The perpetrators responsible for the cyber fraud platform known as Genesis Darknet Market are currently trying to sell enterprise, despite the fact that it has been almost three months since an operation led by the Federal Bureau of Investigation (FBI) confiscated their clear web domains and included the platform on the U.S. Treasury's list of sanctions.
A purportedly affiliated account of the operators of Genesis Market has disseminated multiple advertisements for the sale on various darknet hacking forums. These posts, dated June 28, have not been previously disclosed.
The initial discovery of a post promoting the CrdClub platform was made by Michele Campobasso, a researcher at Eindhoven University of Technology who has been studying Genesis Market since 2020. A subsequent post with identical content was also identified on Exploit Forum by Recorded Future News.
In April, shortly after the clear web domains of the platform were replaced by police splash pages, law enforcement agencies across the globe announced the apprehension of nearly 120 individuals who had been utilizing the platform to perpetrate fraudulent activities.
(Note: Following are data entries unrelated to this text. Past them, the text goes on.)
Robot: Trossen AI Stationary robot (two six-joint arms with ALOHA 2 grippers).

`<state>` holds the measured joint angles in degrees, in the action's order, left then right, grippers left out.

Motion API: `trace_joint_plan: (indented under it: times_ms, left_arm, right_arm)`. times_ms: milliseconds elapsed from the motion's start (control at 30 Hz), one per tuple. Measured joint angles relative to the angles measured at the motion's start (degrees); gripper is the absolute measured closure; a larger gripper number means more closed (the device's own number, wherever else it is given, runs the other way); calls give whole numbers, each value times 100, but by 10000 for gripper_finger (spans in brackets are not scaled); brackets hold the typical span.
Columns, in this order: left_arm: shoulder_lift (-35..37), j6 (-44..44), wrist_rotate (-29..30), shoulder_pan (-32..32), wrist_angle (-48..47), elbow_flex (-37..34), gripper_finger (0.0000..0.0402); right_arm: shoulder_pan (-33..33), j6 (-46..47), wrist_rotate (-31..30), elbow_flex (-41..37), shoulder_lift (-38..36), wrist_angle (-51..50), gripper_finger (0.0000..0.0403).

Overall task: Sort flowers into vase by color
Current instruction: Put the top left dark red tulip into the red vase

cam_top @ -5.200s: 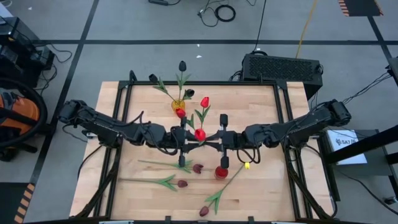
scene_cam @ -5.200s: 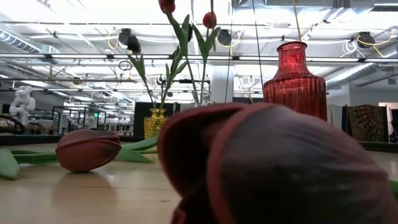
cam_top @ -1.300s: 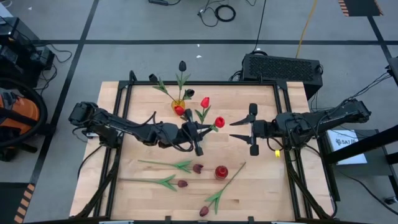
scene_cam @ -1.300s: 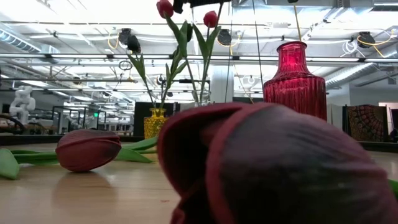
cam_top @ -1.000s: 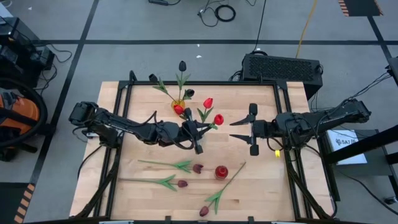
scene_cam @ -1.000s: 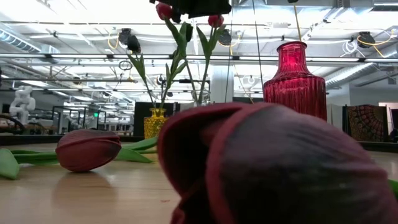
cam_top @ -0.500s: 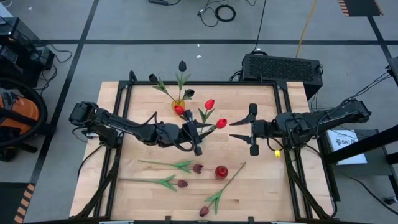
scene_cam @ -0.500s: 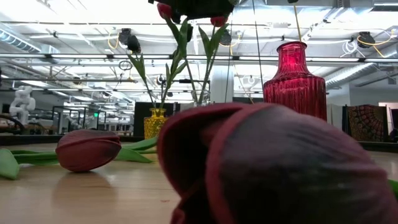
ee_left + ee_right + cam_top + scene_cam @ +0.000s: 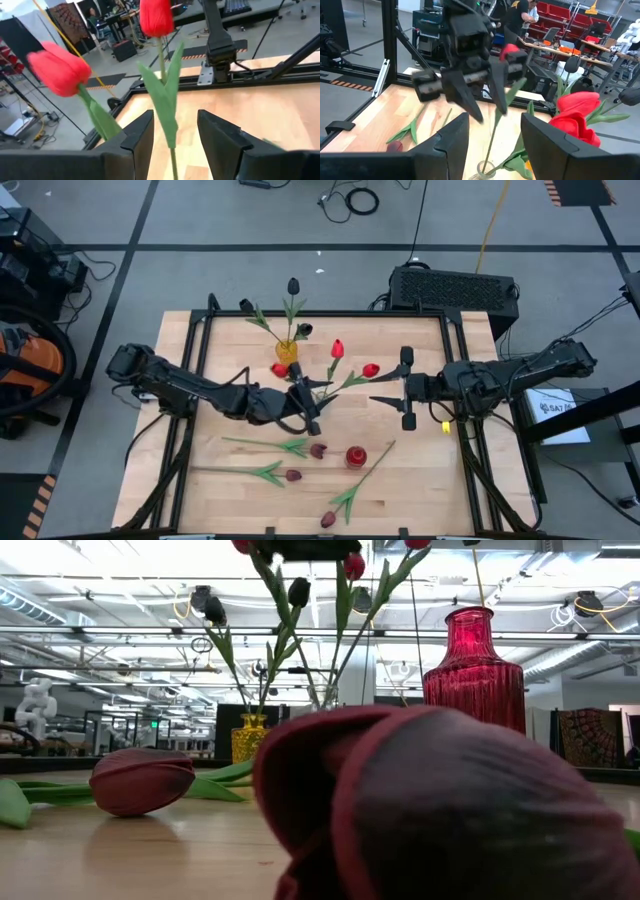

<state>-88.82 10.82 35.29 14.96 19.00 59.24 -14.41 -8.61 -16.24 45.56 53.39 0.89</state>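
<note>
Just parting the left gripper's (image 9: 305, 401) jaws around the stem beside the clear vase (image 9: 322, 696), freeing the red tulip (image 9: 370, 370) to lean out from that vase, leaving the right gripper (image 9: 405, 388) waiting open, empty, well off it.

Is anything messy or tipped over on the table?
Yes. Three dark maroon tulips lie flat on the wooden table near the red vase, not standing in any vase. One bright red tulip in the clear vase leans far sideways, just beyond the open left gripper.
</note>
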Motion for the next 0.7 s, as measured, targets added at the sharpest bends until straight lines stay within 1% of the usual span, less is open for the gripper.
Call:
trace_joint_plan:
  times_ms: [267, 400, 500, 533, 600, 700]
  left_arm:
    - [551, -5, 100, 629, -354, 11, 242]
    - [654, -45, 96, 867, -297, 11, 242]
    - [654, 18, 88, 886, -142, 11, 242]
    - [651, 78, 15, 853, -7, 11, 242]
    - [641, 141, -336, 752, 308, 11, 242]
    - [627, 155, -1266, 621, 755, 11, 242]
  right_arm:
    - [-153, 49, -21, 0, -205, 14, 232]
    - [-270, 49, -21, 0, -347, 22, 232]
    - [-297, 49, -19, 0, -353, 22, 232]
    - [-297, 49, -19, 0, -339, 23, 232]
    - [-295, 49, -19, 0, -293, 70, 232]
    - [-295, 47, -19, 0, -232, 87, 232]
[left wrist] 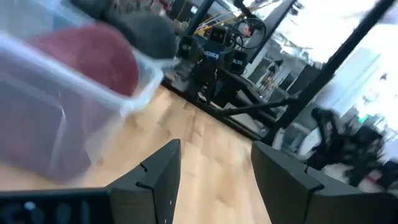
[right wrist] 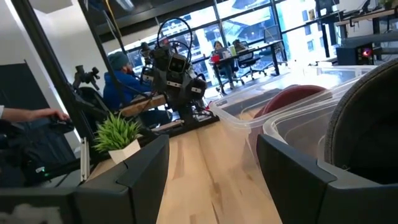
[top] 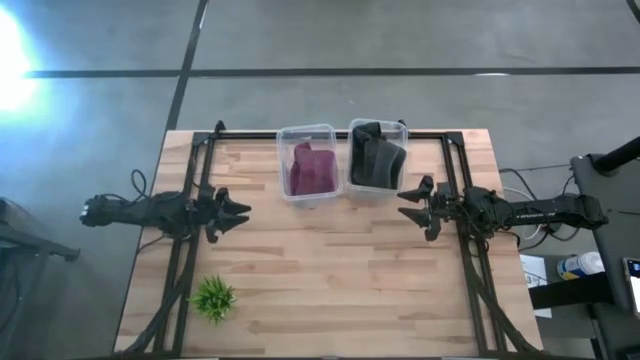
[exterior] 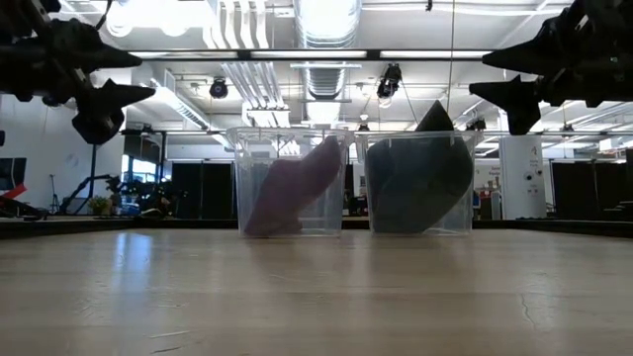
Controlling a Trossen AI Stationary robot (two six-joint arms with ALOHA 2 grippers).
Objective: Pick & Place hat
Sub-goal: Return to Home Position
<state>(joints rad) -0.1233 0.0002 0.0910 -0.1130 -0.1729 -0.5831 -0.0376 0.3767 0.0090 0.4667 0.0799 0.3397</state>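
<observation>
Two clear plastic bins stand side by side at the table's far edge. The left bin holds a maroon hat, which leans against the bin wall in the low view. The right bin holds a dark grey hat, whose tip pokes above the rim. My left gripper hovers open over the table's left side, raised well above the wood. My right gripper hovers open on the right, just near of the dark hat's bin. Neither holds anything.
A small green potted plant stands near the table's near left corner. Black frame rails run along both sides and the far edge. Bare wood lies between the two arms. People sit in the room beyond.
</observation>
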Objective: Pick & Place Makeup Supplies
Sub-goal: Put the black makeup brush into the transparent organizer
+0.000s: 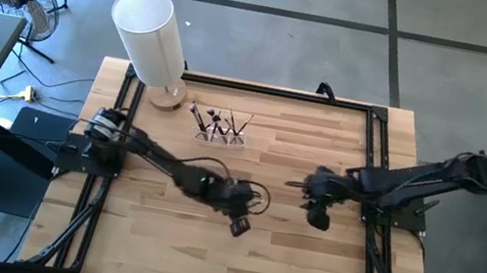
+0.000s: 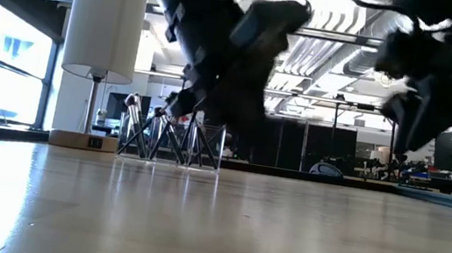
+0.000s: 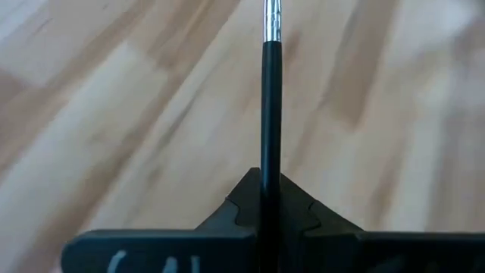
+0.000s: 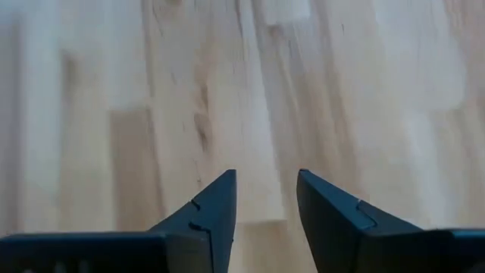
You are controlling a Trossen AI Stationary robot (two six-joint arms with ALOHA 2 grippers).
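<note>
Black brush [image 3: 270, 114] clamped in left tool [image 3: 270, 208]; right tool [image 4: 265, 205] spread, empty.

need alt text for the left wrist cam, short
The left gripper has its jaws shut on a thin black makeup brush handle, which runs straight away from the camera to a silver ferrule at the frame edge. Behind it is only the pale wooden tabletop; the bristles are out of frame.
</note>
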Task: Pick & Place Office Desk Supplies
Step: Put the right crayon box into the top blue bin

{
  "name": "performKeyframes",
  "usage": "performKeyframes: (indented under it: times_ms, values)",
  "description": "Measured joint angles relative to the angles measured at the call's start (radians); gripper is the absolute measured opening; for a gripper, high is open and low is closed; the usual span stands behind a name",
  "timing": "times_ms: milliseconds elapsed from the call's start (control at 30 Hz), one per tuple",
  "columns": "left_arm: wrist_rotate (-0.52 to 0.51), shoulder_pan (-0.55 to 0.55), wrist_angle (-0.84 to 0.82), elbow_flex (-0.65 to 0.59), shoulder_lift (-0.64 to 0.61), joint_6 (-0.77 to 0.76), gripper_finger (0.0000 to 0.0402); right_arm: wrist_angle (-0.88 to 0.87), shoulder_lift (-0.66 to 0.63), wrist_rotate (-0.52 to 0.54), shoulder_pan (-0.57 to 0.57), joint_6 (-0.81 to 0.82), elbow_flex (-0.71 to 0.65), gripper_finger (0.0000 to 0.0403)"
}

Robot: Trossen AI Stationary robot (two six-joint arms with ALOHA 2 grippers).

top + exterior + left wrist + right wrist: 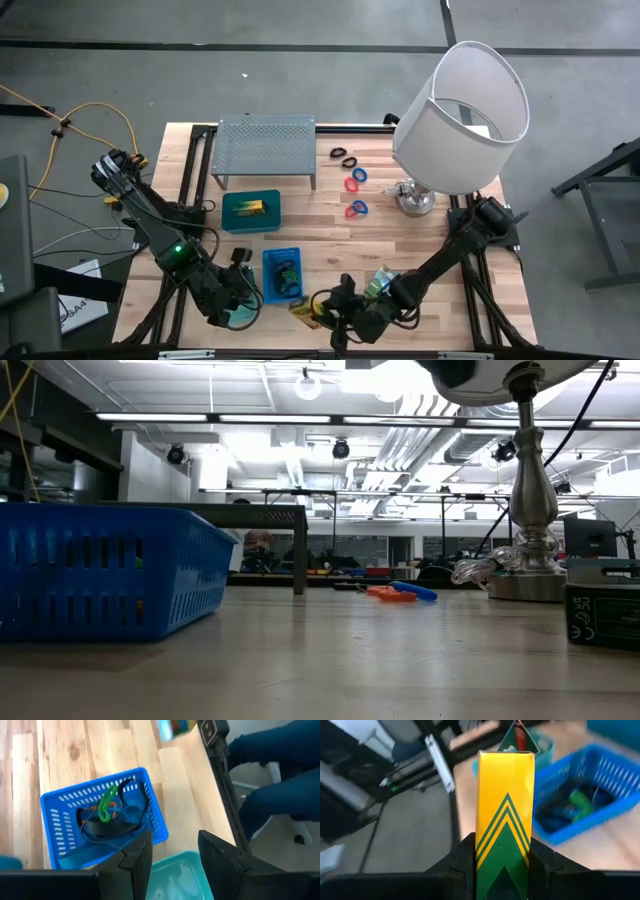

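Right gripper (502, 862) at the desk's near edge, jaws clamped on a yellow crayon-style box with green chevrons (505, 815), gripping its two narrow sides; the box stands straight out from the jaws, and in the high view it hangs just right of the blue perforated plastic basket (281, 262); that basket holds black loops and a green band (106, 803); left gripper (172, 857) hovers over a pale teal tray (182, 880) just beside the basket, jaws parted with nothing between them; farther back on the wooden desk (330, 235), red and blue rings (357, 179) lie near the silver lamp base (415, 200).
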Motion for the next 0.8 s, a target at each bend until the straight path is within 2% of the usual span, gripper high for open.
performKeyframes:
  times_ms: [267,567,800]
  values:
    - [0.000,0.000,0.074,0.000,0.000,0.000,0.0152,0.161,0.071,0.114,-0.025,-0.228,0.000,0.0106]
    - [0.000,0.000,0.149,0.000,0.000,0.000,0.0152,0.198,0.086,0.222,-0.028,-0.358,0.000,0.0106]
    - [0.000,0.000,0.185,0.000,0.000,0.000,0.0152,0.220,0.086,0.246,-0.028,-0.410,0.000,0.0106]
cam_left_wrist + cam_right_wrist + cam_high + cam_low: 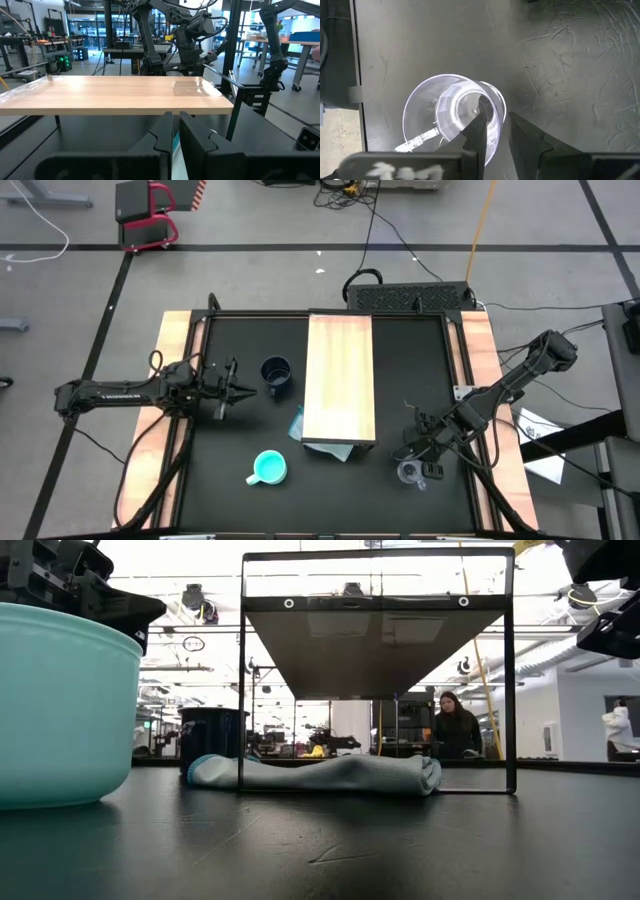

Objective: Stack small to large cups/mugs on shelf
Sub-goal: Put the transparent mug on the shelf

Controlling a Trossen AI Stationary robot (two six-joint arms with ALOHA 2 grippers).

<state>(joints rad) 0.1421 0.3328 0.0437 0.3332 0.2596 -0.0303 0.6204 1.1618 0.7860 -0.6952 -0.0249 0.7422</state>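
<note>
Left gripper (237, 390) hangs over the table's left half, fingers pressed almost together on nothing, pointing at the navy mug (277, 373), which stands just ahead of its tips. Beyond that mug, the shelf (339, 377) runs down the table's middle, a pale blue cloth (300, 425) tucked beneath its near end. The turquoise mug (268, 468) sits nearer the front edge, off to that gripper's side. Over to the right gripper (495, 127): pointing straight down, one finger inside the clear glass mug (447, 112), the other outside, the wall between them; whether they are pinching it, I cannot tell.
</note>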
Of greater significance to the platform's criminal users, high-ranking officials at the FBI disclosed that they had successfully located and identified Genesis Market's backend servers, thereby obtaining access to "information about approximately 59,000 individual user accounts" that may be subject to future investigation.
According to the National Crime Agency of the United Kingdom, the dark web mirror of the platform continued to operate due to its "hosting in an inaccessible jurisdiction". However, the international operation had a discernible impact on the operations of Genesis Market's remaining .onion site, as well as its primary alternatives, namely Russian Market and 2easy Shop.
What set Genesis Market apart from competitors
In contrast to its competitors, Genesis Market not only engaged in the sale of stolen data and credentials, but also provided a platform for criminals to weaponize such data through a customized browser extension that enabled the impersonation of victims. This offering has been identified as an entirely new threat model, referred to as impersonation-as-a-service (IMPaaS), by Campobasso, a PhD candidate from Eindhoven’s faculty of mathematics and computer science. Campobasso has been closely monitoring Genesis Market since February 2020, and his findings are set to be presented at the 32nd USENIX Security Symposium next month. He has described the platform as an example of innovation in the cybercriminal ecosystem, and a testament to the presence of expert and tech-savvy threat actors who understand market needs and deliver credible attacker technology.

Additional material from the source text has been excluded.